Tibet, September 28: Chinese researchers have unearthed the fossil of a bird-like dinosaur with four wings in north-eastern China, which they suggest is a missing link in dinosaurs’ evolution into birds.

In a paper in the journal Nature, they said they found the well-preserved fossil of the Anchiornis huxleyi, which roamed the earth some 160 million years ago, in a geological formation in China’s north-eastern Liaoning province.

About the size of a chicken, the fossil has a total body length of less than 50cm and a skull about 6cm long, lead researcher Xing Xu at the Chinese Academy of Science in Beijing said.

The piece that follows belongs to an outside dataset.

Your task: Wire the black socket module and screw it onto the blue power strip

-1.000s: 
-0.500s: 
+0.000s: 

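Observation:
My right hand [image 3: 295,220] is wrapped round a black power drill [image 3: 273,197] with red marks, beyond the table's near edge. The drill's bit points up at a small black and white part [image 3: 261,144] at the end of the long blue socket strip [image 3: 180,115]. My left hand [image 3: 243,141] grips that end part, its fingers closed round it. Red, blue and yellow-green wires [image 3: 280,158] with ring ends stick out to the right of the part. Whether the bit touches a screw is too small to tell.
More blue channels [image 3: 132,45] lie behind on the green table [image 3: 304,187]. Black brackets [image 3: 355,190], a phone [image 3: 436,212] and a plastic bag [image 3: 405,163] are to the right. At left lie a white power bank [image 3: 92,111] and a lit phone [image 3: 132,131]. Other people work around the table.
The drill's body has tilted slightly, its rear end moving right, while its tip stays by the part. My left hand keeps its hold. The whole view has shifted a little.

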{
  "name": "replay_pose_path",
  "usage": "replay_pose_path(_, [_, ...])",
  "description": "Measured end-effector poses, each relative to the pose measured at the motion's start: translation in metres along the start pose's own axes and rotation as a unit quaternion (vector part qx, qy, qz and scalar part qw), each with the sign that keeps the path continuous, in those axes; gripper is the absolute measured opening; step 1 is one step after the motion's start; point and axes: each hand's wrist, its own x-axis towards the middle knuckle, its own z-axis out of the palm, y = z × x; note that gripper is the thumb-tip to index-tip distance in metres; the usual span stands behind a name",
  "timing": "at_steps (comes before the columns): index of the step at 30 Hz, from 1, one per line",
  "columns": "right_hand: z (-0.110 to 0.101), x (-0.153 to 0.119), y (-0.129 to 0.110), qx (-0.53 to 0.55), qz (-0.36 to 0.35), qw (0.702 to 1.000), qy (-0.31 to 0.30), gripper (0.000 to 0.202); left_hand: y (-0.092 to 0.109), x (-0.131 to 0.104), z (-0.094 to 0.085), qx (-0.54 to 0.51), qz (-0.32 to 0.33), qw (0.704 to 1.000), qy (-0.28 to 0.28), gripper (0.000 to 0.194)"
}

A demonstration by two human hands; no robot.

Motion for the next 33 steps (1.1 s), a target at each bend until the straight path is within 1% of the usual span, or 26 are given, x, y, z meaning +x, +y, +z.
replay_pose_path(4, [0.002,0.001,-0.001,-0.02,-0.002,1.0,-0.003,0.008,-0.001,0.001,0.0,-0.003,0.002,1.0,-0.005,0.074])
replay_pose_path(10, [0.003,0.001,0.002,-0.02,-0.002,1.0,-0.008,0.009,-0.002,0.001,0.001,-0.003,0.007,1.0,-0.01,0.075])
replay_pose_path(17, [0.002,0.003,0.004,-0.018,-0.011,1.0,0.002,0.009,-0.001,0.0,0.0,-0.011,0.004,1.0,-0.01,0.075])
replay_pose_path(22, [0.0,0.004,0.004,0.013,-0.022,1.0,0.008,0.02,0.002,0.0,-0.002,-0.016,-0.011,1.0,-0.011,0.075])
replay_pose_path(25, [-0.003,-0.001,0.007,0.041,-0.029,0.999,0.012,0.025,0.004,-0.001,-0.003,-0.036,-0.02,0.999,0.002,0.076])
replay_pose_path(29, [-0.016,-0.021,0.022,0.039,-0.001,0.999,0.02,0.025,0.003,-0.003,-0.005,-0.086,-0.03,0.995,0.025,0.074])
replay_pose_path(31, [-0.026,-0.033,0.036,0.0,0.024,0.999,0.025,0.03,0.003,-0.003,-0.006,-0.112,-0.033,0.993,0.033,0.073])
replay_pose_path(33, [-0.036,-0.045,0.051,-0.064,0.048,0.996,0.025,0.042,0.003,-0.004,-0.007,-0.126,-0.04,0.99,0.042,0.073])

“This finding suggests that birds are likely to be descended from a kind of small-sized four-winged dinosaur about 160 million years ago,” Mr Xu said.

“It is a link between more typical theropods (dinosaurs which moved around with two rear limbs) and birds. It lived around a time period … that we expected for birds’ ancestor.”

The researchers said long feathers covered the creature’s arms, tail and feet, suggesting that a four-winged stage “may have existed in the transition to birds”.

The transition from dinosaurs to birds is still poorly understood because of the lack of well-preserved fossils, and many scientists say bird-like dinosaurs appear too late in the fossil record to be the true ancestors of birds.

The Chinese researchers believe the fossil is the oldest bird-like dinosaur reported so far; older than Archaeopteryx, the earliest known bird.

“The presence of such a species at this time in the fossil record effectively disputes the argument that bird-like dinosaurs appeared too late to be the ancestors of birds,” they wrote.